## Exercise brief
Starting at the line that contains "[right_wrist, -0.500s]", print each line exactly through the end of the listing. Skip any pictures and add nothing.

***** Raw data *****

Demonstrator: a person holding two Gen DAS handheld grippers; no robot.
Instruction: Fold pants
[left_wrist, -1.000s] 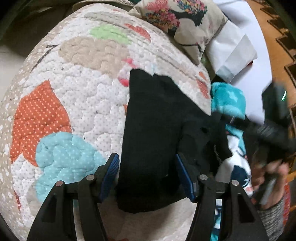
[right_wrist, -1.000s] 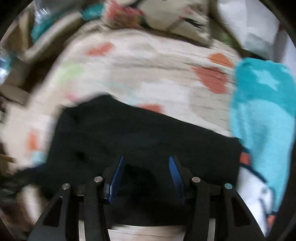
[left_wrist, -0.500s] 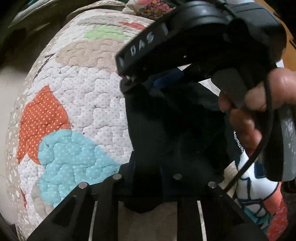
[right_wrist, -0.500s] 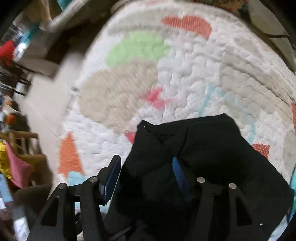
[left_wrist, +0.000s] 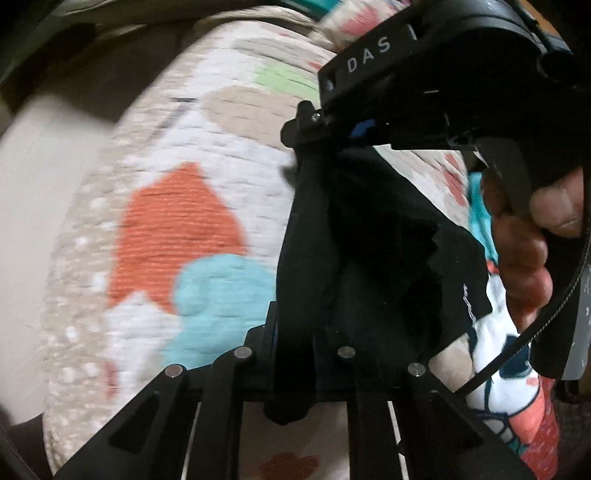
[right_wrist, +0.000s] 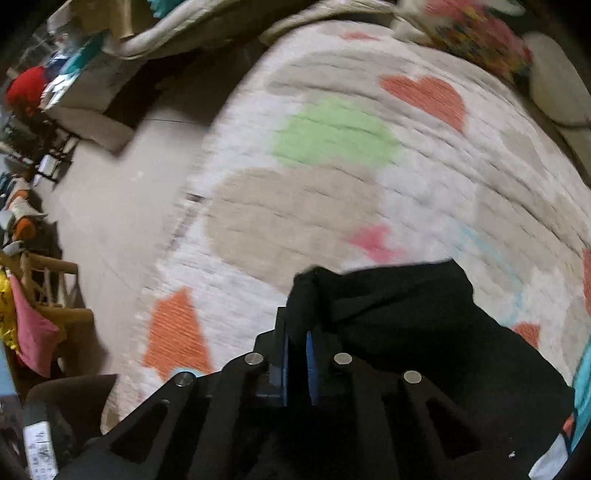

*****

## Written response
[right_wrist, -0.500s] 
[left_wrist, +0.000s] 
[right_wrist, +0.000s] 

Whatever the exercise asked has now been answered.